Des "convictions" aussi manifestes soulèvent cependant la question de savoir pourquoi Benjamin voulait et pouvait finalement faire passer les auteurs de "l'activisme" pour des bourgeois de gauche. Je présume que cela n'est pas seulement lié à l'intention immanente du texte de Benjamin, sur laquelle je voudrais encore revenir mais que cela a surtout à voir avec les activités de plus grande portée d'une seconde aile de "l'activisme", qui se disait certes rarement l'être, mais dont l'organe, à savoir la revue hebdomadaire Die Aktion (L'action), avait dans les années 1910 une influence non négligeable sur les intellectuels de gauche et les mouvements de gauche radicale dans l'espace germanophone.[14] Die Aktion et ses protagonistes n'agissaient certes pas non plus de manière primairement activiste au sens où on le prendrait aujourd'hui, mais ils étaient cependant politiquement plus actifs et surtout plus tranchants que le cercle entourant Kurt Hiller. Die Aktion était, avec le Sturm (La tempête), durant ses premières années de publication jusqu'au début de la guerre, une des revues expressionnistes éminentes de tendance clairement anti-militaire; pendant la guerre, elle était la seule revue littéraire et artistique oppositionnelle à contourner souverainement la censure par son écriture dans la clandestinité  ainsi que d'autres moyens et, avec la fin de guerre, devint de plus en plus un organe de l'opposition de gauche radicale entretenant des bonnes relations avec Rosa Luxemburg et Karl Liebknecht. Son éditeur et rédacteur en chef Franz Pfemfert se radicalisa et avec lui la revue en fit progressivement de même depuis sa création en 1911 à travers les années révolutionnaires de guerre et d'après-guerre jusqu'à l'insurrection spartakiste et à la République des conseils.[15]

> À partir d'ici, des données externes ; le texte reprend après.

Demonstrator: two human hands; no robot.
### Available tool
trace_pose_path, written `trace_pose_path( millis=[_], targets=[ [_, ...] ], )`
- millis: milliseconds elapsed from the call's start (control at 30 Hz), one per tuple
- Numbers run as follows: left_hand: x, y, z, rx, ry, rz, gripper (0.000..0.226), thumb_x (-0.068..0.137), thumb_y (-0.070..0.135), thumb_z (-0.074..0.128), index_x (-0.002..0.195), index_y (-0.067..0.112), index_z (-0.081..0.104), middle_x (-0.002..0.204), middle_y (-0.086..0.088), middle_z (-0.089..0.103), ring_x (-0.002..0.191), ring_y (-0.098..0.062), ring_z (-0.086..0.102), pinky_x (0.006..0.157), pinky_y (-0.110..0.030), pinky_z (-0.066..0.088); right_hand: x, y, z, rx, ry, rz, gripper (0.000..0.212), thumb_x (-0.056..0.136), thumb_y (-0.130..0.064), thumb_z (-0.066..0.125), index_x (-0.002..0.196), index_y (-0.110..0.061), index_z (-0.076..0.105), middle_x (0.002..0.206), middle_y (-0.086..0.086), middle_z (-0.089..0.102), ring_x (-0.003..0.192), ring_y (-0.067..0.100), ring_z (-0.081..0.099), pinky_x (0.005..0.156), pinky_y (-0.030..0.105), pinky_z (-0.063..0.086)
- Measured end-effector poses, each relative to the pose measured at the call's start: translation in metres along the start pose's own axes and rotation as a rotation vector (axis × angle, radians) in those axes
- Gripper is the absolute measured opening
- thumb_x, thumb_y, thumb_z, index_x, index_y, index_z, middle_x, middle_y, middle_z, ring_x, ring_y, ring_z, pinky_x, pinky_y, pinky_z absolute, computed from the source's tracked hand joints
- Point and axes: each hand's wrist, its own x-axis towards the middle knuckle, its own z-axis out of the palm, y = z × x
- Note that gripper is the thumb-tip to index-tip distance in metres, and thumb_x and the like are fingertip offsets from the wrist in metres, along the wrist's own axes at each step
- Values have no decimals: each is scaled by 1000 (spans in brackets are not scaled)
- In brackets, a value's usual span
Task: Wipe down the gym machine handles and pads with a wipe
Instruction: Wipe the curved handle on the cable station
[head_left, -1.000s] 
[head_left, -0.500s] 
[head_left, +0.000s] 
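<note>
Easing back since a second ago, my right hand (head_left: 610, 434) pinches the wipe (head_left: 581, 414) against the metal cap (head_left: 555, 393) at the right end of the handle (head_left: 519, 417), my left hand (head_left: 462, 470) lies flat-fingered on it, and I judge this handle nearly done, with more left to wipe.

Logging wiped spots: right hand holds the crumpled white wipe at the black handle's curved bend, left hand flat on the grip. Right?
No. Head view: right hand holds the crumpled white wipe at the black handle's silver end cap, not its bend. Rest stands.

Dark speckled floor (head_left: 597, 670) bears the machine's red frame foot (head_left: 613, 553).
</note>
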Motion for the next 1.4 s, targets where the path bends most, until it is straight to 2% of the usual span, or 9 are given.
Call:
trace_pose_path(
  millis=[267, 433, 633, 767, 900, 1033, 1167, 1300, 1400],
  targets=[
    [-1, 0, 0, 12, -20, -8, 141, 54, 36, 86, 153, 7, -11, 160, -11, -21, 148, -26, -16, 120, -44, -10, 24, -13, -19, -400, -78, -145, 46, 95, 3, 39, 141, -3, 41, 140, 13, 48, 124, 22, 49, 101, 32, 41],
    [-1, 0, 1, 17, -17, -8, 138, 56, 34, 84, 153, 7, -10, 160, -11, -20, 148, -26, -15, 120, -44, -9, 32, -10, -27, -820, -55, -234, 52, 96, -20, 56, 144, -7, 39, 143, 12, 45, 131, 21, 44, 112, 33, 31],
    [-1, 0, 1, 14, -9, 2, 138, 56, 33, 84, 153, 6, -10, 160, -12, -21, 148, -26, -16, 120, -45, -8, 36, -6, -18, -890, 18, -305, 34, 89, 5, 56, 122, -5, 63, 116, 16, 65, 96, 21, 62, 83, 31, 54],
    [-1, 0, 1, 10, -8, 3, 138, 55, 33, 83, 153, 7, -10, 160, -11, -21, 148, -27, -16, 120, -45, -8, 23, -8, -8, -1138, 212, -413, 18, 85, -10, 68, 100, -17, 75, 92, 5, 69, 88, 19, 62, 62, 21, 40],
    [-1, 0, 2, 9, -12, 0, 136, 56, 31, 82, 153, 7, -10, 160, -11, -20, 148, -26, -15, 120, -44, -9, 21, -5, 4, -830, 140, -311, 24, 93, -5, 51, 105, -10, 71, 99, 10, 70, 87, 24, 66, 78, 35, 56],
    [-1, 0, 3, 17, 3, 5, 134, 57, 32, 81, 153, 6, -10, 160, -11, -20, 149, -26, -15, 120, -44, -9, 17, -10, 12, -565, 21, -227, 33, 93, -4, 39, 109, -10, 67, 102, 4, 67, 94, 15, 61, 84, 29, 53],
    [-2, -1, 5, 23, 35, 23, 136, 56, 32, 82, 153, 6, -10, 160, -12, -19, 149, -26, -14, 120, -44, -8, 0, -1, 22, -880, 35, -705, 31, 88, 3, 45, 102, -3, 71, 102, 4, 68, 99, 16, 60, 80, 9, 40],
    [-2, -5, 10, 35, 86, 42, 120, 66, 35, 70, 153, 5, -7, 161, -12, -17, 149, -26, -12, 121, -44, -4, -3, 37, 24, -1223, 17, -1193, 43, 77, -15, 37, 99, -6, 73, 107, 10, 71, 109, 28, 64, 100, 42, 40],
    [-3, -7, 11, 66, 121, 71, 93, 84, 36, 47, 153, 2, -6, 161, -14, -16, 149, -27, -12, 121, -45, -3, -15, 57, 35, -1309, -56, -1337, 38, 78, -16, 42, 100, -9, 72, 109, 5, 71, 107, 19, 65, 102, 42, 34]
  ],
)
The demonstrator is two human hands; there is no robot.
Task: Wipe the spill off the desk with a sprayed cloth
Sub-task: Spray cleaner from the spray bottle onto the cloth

Tandis que l'activisme littéraire autour de Hiller est caractérisé par une volonté de changement plutôt diffus, Pfemfert relie, dans Die Aktion, dès le début littérature expressionniste et politique culturelle contemporaine à des textes socio-révolutionnaires (historiques), créant ainsi une combinaison rare. La revue a ainsi pour principal objet la critique antimilitariste, qui, durant les premières années de sa publication, fait surtout la lumière sur la fonction belliqueuse de la presse libérale et de la sociale-démocratie et sur l'attitude affirmative de collègues écrivains dans le cadre de l'histoire des faits précédant la guerre. Outre ceci, la revue publie d'anciens textes socio-révolutionnaires, des textes anarchistes de Russie, des essais de Lassalle et Reclus. Les futurs dadaïstes Hugo Ball, Hans Richter et Raoul Hausmann y sont, eux aussi, représentés par leurs contributions.
Outre le départ progressif de collaborateurs issus d'anciens contextes (de la revue Demokrat (Démocrate) et de l'Association Démocratique), pour des raisons idéologiques, Die Aktion connaît constamment un afflux de nouveaux auteurs et abonnés durant ses premières années de publication. Du moins, jusqu'à la prise de distance de Pfemfert par rapport à Hiller 1913[16], Die Aktion fut aussi en quelque sorte un creuset d'écrivains, qui allaient plus tard se réunir autour de Hiller sous le label de l'activisme. Les idées espritistes de Hiller représentaient une raison suffisante pour Pfemfert de mettre un point final à la collaboration lors de la troisième année de publication de la revue. Contre le refus de démocratie réactionnaire de Hiller, l'anti-parlementarisme de Pfemfert se voulait être une propagation de la démocratie des conseils, contre le pacifisme absolu de la logocratie de Hiller (de la révolution des mots) Pfemfert avançait un anti-militarisme militant qui évoluait de manière de plus en plus révolutionnaire et concrètement vers un communisme des conseils, contre le nationalisme allemand de Hiller, Pfemfert adoptait une position  antinationale et anti-antisémite.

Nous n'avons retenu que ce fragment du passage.